There are two components to the nervous systems structure: the central nervous system and the peripheral nervous system. The central nervous system is made of the brain, spinal cord, and nerves. And the peripheral nervous system consists of ganglia (clusters of neurons), sensory neurons, and nerves that not only connect to one another but also to the central nervous system.
The Peripheral Nervous System
The peripheral nervous system then divides into two functions. The somatic and the autonomic nervous systems. The autonomic is exactly what it sounds like, it controls involuntary/automatic body processes like breathing and digestion. The somatic nervous system on the other hand is the nervous system that connects the brain with the muscles and sensory receptors of the skin.

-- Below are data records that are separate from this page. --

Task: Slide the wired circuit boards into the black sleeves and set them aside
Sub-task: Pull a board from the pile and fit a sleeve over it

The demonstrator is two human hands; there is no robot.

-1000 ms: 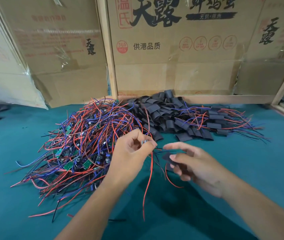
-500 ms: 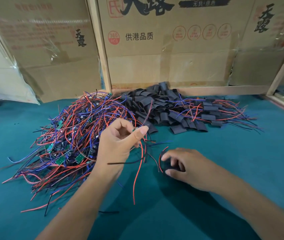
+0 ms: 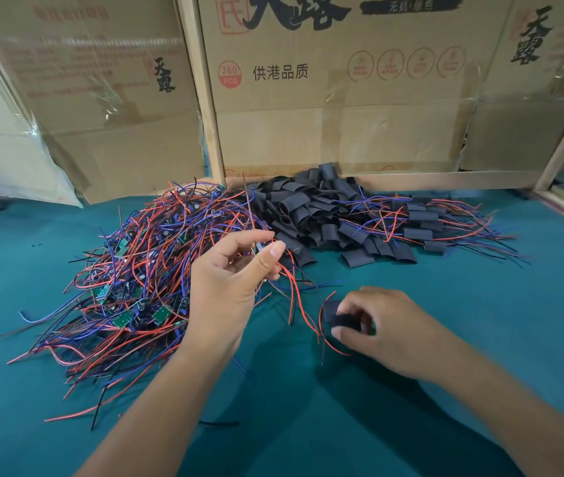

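Note:
My left hand (image 3: 232, 284) is raised over the green table and pinches a small wired circuit board (image 3: 260, 247) between thumb and fingers; its red and dark wires hang down toward the table. My right hand (image 3: 377, 325) is low on the cloth and pinches a black sleeve (image 3: 337, 315) at its fingertips. A big tangle of wired circuit boards (image 3: 143, 277) lies to the left. A heap of empty black sleeves (image 3: 311, 215) sits behind the hands, and sleeved boards (image 3: 425, 228) with wires lie to its right.
Cardboard boxes (image 3: 342, 98) and wooden slats wall off the back of the green table (image 3: 480, 339). A plastic-wrapped sheet (image 3: 5, 149) leans at the far left. A loose black wire piece (image 3: 218, 424) lies near my left forearm.
My right hand dropped from mid-air to the table and now pinches a black sleeve there. My left hand stayed raised with the board, wires swinging slightly.

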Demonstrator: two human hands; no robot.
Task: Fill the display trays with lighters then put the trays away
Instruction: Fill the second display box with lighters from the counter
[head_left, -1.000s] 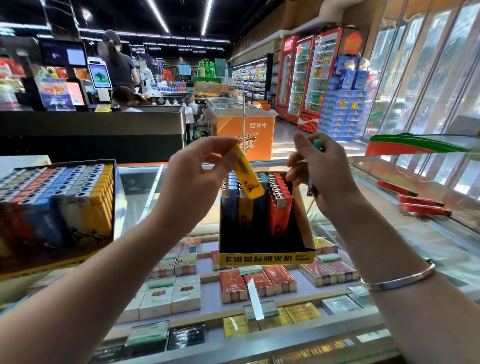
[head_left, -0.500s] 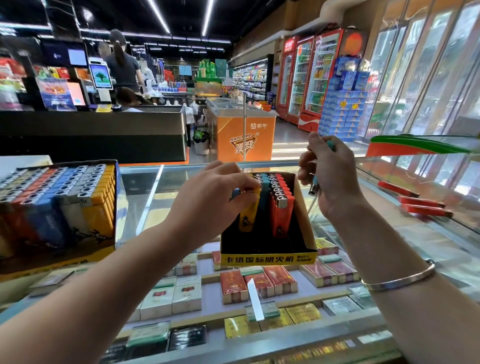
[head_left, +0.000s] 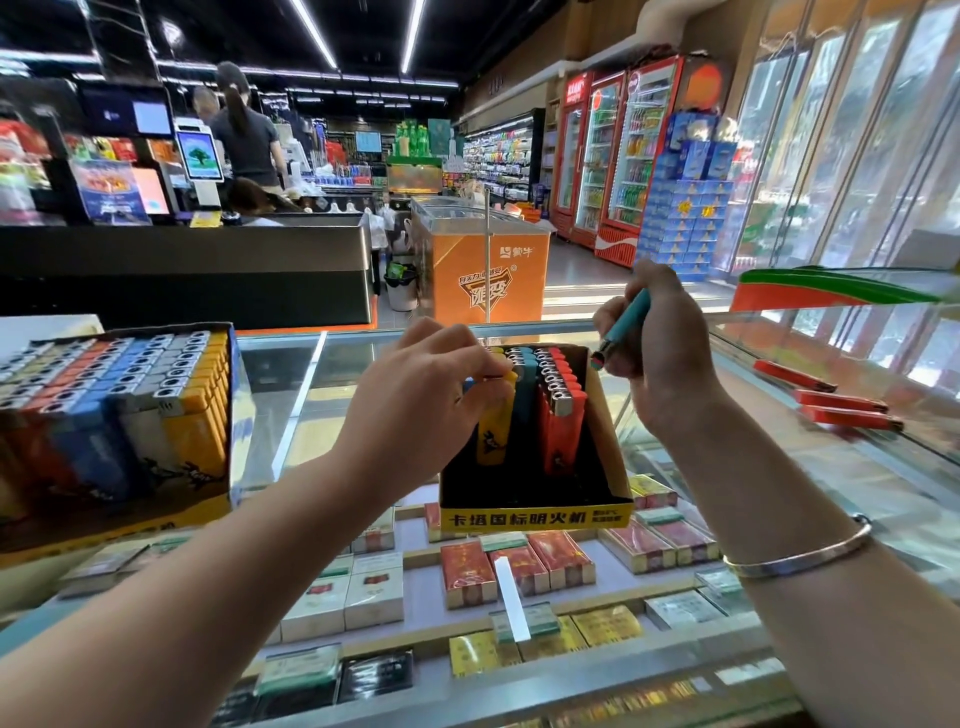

The Autonomic Nervous System
The autonomic nervous system is very important because it can play a substantial role in our overall wellbeing, health, balance, and happiness. This nervous system wants to keep us in homeostasis (a fancy scientific terms that means our natural zero). It maintains the body’s internal environment as well as controls and maintains:
- Blood pressure
- Sexual response
- Body temperature
- Breathing rate
- Fluid Balance
So, the autonomic system is further divided into three systems, the entric nervous system, the sympathetic nervous system and the parasympathetic nervous system. The sympathetic nervous system is what stimulates the body’s fight or flight response. Whereas the parasympathetic nervous system is responsible for “rest-and-digest” or “feed-and-breed” activities.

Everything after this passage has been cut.